# Data provided
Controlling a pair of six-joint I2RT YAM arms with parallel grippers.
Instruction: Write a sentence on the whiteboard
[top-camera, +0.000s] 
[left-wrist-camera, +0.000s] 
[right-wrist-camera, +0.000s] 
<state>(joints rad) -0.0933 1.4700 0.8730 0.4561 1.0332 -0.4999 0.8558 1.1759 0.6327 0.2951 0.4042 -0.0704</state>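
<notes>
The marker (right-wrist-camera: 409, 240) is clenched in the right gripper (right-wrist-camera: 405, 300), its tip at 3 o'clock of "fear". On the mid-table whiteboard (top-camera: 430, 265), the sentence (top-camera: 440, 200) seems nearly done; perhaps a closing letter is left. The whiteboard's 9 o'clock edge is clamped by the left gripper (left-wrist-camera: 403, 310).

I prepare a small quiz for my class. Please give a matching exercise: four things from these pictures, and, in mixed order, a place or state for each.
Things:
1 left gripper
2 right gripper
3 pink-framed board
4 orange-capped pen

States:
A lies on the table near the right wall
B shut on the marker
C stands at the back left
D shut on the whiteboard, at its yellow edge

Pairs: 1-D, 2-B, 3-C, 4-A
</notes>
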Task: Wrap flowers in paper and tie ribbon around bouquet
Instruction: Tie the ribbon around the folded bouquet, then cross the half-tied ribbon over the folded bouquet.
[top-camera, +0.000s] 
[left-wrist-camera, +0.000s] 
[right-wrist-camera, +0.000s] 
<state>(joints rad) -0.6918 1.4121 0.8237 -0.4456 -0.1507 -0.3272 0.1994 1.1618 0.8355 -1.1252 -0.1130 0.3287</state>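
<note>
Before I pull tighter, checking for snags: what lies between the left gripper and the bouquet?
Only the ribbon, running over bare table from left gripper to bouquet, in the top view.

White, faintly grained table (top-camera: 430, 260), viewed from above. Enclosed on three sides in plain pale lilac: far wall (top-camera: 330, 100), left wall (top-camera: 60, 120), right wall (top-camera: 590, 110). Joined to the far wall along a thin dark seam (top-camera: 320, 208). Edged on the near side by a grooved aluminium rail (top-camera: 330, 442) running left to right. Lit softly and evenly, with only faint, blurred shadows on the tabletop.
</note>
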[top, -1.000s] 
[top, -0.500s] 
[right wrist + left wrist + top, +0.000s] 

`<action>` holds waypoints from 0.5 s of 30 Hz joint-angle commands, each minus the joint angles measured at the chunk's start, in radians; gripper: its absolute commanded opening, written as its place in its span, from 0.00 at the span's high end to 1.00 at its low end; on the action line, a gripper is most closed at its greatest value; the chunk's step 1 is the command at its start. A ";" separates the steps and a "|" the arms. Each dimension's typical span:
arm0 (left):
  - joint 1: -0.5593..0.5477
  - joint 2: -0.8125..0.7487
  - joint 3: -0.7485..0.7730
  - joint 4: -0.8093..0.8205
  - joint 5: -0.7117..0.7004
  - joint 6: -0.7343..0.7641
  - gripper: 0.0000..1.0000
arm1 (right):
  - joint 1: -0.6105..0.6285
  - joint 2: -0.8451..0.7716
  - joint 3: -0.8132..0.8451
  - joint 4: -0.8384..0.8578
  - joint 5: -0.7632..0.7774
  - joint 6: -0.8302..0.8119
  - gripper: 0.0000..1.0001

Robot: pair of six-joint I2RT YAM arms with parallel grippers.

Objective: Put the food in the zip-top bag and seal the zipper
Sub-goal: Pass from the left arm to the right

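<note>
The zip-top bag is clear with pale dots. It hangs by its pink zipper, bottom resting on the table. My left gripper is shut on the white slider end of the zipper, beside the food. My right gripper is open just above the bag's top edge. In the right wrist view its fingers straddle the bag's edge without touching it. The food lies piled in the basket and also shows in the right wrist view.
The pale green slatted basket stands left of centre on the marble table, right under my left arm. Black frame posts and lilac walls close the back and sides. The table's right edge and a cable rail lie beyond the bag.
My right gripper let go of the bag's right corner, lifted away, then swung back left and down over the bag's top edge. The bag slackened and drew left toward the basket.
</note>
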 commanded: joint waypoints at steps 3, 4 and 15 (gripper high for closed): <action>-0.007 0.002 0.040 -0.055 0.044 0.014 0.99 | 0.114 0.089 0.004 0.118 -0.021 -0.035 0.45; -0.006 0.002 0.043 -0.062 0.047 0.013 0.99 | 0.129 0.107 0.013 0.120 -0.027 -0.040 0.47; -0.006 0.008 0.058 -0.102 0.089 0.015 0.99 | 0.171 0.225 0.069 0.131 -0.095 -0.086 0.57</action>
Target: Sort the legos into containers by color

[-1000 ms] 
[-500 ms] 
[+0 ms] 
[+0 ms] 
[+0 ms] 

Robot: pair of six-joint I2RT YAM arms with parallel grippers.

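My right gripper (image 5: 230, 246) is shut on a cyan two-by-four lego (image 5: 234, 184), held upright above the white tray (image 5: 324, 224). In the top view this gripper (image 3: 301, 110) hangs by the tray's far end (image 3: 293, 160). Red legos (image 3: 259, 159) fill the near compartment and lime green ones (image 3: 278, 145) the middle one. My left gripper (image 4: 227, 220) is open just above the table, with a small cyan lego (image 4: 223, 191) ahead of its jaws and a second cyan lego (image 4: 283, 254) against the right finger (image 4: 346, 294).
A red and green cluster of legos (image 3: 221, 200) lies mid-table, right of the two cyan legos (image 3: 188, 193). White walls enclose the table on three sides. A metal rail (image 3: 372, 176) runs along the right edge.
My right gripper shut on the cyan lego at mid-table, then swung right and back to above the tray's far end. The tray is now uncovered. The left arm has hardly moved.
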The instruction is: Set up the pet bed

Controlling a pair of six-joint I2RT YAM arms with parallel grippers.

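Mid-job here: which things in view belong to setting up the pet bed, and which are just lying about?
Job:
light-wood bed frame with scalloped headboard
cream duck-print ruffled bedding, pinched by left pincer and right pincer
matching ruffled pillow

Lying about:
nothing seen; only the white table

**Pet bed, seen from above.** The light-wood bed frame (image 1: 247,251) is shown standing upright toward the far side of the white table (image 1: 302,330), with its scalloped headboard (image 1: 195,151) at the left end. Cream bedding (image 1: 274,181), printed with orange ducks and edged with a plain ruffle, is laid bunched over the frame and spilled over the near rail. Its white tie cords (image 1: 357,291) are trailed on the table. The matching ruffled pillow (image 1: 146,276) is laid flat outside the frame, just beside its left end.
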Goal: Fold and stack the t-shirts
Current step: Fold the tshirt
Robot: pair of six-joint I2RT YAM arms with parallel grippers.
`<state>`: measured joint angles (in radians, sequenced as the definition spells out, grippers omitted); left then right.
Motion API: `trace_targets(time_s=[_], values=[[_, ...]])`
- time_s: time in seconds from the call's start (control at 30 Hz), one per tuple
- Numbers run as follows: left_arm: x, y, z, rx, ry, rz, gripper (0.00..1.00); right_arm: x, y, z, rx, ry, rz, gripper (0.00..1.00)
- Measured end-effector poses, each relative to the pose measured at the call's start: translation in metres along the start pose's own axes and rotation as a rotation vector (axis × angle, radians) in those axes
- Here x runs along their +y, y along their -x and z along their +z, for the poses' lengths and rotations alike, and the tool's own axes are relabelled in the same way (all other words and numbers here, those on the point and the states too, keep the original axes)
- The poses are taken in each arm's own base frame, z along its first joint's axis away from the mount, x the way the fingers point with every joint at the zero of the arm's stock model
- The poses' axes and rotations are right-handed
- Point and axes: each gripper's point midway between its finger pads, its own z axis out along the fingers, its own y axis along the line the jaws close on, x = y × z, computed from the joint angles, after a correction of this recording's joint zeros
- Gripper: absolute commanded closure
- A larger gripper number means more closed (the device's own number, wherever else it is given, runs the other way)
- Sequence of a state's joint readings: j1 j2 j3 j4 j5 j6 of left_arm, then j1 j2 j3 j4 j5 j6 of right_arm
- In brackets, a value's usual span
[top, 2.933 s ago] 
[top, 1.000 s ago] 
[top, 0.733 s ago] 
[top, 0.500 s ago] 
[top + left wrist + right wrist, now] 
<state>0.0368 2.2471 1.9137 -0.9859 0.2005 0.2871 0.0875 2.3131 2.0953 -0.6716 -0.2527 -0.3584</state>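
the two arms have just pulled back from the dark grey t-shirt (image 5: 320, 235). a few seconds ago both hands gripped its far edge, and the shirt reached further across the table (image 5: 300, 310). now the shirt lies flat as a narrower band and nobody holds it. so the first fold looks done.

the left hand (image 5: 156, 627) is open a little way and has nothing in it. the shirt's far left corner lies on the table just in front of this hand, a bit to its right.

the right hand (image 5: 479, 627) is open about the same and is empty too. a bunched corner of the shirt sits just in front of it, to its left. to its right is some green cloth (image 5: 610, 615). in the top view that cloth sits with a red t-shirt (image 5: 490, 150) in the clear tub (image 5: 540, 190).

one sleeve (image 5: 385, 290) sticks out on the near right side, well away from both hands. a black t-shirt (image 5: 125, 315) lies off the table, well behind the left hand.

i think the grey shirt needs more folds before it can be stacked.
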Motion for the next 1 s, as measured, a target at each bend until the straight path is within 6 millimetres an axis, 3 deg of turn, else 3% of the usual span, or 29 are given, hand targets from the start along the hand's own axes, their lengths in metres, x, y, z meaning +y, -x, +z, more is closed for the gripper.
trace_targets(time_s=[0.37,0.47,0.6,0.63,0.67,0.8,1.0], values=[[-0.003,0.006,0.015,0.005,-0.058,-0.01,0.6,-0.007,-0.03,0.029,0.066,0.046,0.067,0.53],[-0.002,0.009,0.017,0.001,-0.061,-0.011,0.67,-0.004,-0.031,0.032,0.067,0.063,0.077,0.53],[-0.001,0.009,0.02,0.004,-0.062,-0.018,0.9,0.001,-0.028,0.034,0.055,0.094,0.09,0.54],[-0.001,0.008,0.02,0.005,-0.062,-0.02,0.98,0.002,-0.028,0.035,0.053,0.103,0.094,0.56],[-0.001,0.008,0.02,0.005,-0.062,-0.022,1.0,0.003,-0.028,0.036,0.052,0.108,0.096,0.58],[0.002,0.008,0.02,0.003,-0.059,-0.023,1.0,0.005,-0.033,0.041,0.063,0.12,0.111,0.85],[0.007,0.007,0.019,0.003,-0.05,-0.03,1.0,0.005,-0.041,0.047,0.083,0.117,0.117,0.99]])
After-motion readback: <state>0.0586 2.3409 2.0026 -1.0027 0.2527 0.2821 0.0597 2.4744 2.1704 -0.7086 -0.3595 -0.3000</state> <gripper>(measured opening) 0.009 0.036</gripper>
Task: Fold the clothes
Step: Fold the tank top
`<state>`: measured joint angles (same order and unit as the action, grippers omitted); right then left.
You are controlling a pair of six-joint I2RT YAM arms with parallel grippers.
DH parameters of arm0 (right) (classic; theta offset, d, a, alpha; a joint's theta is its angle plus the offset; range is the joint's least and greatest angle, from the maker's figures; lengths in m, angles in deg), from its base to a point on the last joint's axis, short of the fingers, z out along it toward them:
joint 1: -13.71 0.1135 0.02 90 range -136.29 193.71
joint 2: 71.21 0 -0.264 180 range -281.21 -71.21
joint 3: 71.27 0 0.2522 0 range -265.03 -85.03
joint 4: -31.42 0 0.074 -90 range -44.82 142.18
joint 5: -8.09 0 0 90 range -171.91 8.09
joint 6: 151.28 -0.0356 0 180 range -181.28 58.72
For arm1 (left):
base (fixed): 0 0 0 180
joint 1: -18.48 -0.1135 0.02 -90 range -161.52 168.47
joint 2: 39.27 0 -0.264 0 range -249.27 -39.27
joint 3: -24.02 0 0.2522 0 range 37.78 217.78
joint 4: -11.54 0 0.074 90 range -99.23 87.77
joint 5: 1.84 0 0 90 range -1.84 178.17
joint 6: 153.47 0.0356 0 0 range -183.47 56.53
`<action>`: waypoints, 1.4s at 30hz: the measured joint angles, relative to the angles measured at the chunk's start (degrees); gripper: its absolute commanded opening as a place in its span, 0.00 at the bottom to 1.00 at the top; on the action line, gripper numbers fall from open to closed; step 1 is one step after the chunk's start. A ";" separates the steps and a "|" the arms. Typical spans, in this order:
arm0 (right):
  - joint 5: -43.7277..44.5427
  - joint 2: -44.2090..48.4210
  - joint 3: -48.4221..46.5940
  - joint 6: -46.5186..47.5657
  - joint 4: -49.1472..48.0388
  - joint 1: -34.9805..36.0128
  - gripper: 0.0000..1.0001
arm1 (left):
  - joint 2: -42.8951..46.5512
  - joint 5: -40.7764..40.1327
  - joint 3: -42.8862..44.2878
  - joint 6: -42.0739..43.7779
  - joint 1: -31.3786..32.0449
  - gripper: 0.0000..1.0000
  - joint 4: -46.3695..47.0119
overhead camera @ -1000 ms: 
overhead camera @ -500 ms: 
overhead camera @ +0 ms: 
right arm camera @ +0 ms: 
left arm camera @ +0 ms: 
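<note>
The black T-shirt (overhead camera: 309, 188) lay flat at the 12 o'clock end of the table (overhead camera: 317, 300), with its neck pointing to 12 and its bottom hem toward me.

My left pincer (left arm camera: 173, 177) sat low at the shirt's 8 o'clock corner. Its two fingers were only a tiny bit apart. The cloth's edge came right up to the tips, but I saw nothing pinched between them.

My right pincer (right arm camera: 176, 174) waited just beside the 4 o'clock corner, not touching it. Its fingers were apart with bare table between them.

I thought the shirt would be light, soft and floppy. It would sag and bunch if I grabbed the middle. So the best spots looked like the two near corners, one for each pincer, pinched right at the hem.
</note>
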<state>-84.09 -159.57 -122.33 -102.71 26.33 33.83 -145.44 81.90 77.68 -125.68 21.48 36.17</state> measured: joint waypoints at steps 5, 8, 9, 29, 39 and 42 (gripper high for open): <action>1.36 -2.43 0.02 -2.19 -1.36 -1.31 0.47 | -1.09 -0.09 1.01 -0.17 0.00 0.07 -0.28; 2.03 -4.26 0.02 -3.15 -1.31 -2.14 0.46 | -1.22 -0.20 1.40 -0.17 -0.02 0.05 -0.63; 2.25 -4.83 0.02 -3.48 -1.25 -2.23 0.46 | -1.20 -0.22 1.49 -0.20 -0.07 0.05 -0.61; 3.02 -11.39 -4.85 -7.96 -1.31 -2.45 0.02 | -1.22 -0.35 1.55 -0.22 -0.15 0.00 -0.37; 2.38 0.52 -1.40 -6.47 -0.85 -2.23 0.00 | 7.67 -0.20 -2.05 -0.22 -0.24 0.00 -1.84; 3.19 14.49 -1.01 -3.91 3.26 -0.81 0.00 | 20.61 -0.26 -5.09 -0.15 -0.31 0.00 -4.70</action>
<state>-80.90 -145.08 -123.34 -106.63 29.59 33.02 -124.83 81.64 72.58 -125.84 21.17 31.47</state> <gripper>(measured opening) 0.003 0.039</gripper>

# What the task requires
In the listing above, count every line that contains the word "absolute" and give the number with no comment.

# Reply
3